[Task requirements]
Which lines below include "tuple"? Copy them all.

Dataset excerpts:
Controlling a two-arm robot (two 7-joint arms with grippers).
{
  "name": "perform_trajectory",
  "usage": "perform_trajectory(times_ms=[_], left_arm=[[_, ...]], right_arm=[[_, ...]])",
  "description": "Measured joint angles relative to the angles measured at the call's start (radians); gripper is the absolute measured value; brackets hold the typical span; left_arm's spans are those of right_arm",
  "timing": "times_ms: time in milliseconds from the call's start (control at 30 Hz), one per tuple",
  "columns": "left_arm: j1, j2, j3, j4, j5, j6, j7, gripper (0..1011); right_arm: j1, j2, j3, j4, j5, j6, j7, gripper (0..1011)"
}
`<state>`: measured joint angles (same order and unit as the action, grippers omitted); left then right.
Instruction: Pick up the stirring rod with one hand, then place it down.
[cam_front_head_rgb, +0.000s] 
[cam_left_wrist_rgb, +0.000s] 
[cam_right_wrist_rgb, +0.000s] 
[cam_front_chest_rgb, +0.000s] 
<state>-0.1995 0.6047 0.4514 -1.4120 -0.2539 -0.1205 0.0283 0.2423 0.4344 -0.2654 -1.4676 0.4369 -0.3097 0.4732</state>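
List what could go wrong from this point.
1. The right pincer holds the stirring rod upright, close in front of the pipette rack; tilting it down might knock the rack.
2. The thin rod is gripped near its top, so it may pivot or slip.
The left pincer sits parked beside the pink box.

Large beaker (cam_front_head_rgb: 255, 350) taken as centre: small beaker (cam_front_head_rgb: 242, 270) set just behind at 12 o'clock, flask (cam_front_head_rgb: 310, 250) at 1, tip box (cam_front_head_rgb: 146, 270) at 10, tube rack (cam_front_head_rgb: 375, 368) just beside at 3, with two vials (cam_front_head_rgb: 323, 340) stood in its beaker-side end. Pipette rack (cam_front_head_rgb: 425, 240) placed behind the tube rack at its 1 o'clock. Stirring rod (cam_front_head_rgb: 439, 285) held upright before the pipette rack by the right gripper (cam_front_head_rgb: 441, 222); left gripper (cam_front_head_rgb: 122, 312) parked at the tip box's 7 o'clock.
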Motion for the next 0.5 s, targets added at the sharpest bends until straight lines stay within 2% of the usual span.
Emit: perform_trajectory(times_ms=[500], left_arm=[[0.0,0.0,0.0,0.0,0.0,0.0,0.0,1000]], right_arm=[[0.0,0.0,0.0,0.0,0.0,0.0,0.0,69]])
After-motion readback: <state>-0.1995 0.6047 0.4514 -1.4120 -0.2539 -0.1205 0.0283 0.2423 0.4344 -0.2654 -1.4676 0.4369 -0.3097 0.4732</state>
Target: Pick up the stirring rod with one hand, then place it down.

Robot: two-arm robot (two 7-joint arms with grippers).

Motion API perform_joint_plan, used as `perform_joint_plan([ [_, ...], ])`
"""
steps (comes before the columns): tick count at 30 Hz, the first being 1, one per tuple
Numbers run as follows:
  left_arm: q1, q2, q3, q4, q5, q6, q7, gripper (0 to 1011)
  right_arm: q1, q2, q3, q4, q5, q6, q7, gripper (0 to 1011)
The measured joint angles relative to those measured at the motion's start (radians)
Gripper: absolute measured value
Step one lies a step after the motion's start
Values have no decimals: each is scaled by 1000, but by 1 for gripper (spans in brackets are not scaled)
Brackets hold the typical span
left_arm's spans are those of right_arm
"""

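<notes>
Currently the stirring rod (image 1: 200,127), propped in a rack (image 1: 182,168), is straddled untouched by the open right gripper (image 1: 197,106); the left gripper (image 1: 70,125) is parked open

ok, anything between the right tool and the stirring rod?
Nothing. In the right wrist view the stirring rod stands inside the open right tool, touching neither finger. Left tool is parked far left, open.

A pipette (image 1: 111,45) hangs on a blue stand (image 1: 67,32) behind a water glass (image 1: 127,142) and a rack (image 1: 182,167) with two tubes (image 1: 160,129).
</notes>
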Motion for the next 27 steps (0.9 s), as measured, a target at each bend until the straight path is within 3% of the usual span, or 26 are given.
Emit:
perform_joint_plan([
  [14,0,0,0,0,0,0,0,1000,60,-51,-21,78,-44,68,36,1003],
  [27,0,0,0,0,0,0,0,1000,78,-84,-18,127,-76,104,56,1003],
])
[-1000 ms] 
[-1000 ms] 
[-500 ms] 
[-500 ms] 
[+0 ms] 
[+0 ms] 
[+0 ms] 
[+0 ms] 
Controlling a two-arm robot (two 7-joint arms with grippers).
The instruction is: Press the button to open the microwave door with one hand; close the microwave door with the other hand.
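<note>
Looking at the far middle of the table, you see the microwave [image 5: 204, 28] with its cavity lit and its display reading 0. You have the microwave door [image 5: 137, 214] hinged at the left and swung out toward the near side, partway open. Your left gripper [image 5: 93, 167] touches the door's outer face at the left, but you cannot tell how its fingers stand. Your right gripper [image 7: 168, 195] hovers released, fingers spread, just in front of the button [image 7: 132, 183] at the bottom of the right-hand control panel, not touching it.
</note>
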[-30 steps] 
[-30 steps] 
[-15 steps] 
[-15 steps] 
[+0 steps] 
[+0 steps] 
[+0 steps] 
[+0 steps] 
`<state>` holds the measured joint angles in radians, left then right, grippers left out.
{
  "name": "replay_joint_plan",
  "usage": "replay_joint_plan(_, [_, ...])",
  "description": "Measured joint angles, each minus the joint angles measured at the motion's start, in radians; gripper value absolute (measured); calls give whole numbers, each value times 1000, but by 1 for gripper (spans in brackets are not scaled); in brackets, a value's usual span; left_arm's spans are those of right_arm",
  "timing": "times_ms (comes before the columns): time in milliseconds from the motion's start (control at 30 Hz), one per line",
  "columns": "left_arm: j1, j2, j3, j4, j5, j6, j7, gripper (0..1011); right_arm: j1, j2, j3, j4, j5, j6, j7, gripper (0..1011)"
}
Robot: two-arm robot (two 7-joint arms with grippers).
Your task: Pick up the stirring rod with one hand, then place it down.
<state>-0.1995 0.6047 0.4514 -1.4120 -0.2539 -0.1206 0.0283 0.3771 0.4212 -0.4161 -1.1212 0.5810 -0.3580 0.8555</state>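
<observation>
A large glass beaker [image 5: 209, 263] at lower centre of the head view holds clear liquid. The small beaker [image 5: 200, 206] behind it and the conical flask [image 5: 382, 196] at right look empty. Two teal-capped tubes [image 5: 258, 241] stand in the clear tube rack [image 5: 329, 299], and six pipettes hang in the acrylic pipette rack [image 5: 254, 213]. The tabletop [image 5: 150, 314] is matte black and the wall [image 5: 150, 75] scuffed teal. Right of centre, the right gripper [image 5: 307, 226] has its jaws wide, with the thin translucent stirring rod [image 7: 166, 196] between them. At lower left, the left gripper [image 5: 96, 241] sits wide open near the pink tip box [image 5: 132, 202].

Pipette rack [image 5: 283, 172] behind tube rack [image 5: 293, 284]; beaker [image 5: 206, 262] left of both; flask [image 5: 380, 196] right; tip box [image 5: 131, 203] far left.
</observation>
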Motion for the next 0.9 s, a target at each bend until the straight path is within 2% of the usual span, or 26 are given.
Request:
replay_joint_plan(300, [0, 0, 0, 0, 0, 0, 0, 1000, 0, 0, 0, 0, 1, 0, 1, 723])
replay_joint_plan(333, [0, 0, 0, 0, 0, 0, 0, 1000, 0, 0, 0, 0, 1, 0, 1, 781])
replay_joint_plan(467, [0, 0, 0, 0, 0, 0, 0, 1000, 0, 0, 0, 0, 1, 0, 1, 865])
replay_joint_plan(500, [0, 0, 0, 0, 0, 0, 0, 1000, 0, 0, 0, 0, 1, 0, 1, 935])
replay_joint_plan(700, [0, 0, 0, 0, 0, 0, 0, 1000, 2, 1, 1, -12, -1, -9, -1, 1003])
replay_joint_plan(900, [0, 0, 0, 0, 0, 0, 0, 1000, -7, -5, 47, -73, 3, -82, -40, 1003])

[The answer]
  "timing": "times_ms: time in milliseconds from the call's start (control at 30 Hz), one per tuple",
steps (comes before the columns): tick count at 30 Hz, the first being 1, one per tuple

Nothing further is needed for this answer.